Look around. Can you see the air? No?

Luckily, many of NASA’s Earth-observing satellites can see what the human eye can’t — including potentially harmful pollutants lingering in the air we breathe. From the vantage point of space, these satellites help us measure and track air pollution as it moves around the globe and have contributed significantly to our decades-long quest for cleaner air.

When we talk about “air pollution,” we’re referring to chemicals or particles in the atmosphere that are known to have negative health effects on humans. The Clean Air Act of 1970 established legislation that requires the tracking of six of those pollutants — nitrogen dioxide (NO2), ground-level ozone, carbon monoxide, particulate matter (microscopic specks of solid or liquid material in the air), sulfur dioxide, and lead.

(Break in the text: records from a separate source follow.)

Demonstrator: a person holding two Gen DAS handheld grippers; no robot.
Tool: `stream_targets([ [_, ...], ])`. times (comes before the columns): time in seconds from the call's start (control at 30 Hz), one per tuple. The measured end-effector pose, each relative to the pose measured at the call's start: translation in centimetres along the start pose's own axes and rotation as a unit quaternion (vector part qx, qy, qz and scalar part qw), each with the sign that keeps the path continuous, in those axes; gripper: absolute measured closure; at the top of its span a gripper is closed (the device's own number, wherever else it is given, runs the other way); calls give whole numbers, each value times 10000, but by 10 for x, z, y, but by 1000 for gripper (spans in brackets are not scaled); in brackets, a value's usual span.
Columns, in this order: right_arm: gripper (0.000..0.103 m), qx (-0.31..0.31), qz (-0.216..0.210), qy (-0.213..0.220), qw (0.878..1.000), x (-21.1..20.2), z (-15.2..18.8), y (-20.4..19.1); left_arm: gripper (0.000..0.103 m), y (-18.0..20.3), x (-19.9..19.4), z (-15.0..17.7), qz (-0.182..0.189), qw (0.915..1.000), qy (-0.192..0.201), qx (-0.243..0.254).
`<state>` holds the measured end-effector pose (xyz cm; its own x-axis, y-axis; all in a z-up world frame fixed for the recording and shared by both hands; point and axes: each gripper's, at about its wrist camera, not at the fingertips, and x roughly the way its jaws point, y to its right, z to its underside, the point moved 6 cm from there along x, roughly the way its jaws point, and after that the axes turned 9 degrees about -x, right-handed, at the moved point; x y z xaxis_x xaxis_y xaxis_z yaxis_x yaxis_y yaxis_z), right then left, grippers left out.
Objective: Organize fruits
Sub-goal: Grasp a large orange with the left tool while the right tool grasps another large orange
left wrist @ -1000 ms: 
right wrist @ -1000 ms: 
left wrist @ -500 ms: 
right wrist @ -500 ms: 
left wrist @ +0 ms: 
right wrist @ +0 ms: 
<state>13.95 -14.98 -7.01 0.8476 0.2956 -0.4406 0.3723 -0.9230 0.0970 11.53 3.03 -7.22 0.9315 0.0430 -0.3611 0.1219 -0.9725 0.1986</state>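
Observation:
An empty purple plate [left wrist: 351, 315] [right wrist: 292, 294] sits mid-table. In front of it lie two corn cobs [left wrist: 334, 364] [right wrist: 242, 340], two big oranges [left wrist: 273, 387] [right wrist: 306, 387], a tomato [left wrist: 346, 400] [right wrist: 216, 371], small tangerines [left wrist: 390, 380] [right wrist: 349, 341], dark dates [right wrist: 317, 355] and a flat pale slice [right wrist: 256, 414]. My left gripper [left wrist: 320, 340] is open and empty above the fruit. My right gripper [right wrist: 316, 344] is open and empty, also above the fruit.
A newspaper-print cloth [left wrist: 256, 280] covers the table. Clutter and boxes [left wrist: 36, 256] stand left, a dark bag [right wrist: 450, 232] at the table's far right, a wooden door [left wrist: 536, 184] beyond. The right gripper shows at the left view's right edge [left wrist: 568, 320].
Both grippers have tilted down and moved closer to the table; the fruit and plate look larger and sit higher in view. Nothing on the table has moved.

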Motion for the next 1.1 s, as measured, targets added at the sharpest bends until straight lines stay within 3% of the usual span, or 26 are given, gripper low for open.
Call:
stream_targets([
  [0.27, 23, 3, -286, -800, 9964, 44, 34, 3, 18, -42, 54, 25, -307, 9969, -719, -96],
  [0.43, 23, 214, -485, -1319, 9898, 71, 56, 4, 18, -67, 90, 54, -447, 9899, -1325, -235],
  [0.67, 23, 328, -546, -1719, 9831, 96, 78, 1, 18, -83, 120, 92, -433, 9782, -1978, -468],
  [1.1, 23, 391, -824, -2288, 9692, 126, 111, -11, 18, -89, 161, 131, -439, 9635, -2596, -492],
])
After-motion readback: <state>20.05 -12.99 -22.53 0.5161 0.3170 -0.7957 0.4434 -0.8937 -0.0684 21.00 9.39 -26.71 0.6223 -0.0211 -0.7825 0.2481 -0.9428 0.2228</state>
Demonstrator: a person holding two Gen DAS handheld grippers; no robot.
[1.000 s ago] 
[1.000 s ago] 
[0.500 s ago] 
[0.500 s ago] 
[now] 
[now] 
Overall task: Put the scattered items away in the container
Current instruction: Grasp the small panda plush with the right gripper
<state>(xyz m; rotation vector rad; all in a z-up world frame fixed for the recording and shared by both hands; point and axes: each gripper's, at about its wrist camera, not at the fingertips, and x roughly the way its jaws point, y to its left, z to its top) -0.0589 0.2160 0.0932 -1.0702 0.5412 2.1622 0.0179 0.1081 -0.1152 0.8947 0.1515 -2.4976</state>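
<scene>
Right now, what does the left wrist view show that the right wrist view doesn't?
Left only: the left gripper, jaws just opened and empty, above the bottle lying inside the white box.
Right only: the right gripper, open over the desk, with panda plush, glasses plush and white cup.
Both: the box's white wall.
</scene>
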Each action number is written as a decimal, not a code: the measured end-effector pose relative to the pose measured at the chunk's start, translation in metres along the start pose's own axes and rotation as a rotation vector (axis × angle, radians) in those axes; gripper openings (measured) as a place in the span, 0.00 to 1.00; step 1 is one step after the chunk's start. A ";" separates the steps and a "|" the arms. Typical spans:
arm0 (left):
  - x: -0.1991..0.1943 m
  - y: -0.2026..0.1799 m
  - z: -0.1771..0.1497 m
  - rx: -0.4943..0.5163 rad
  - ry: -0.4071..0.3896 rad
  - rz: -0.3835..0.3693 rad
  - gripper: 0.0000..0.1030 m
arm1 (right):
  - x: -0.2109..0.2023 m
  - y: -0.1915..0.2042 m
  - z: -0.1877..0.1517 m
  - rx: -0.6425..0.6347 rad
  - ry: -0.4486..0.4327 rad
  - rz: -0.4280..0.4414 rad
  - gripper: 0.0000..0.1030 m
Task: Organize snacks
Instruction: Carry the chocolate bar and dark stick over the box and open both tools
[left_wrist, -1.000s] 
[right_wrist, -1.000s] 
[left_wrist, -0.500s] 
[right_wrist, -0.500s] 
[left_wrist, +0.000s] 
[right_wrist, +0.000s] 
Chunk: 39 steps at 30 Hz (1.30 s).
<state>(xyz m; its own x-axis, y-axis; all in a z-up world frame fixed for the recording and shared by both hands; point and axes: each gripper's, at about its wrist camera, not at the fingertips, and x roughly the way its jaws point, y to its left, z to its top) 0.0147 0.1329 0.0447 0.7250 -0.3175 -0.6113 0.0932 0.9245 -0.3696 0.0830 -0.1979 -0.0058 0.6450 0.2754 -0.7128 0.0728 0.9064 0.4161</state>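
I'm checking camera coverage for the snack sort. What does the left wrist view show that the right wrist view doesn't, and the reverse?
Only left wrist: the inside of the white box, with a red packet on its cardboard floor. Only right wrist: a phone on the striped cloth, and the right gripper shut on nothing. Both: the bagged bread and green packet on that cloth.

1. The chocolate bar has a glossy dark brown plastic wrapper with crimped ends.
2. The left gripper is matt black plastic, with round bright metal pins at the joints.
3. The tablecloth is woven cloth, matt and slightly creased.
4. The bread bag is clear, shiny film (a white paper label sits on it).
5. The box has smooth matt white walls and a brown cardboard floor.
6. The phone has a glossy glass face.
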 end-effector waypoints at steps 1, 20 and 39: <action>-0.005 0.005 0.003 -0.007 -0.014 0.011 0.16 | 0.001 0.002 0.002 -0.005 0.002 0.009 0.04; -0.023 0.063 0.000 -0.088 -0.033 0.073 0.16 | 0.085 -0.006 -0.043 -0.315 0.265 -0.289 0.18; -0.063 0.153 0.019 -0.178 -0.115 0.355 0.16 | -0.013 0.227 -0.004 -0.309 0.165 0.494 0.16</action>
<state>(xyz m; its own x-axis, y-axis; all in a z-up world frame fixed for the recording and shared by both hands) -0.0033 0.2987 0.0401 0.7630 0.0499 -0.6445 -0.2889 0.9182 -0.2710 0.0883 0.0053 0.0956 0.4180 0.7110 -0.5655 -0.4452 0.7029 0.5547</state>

Satellite instruments are measuring all of these except lead.

NASA has been involved in the study of air quality for decades from space and with ground sensors, creating a time series of global data records critical to understanding the impacts and causes of air pollution and to helping design solutions. This article highlights a few of the many projects under way now and planned for the years to come.

Air pollution can appear as a gray or orange haze enveloping a city. What the naked eye can’t see are the hundreds of chemical reactions taking place to produce that pollution. NASA science can reveal a more complete picture of atmospheric chemistry.
Credits: NASA’s Goddard Space Flight Center/Scientific Visualization Studio
Download This Video in HD from NASA Goddard’s Scientific Visualization Studio


Measured in Space, Used on Earth

In analyzing spaceborne data, one thing is abundantly clear — reducing emissions from human activities can have a profound effect on air quality.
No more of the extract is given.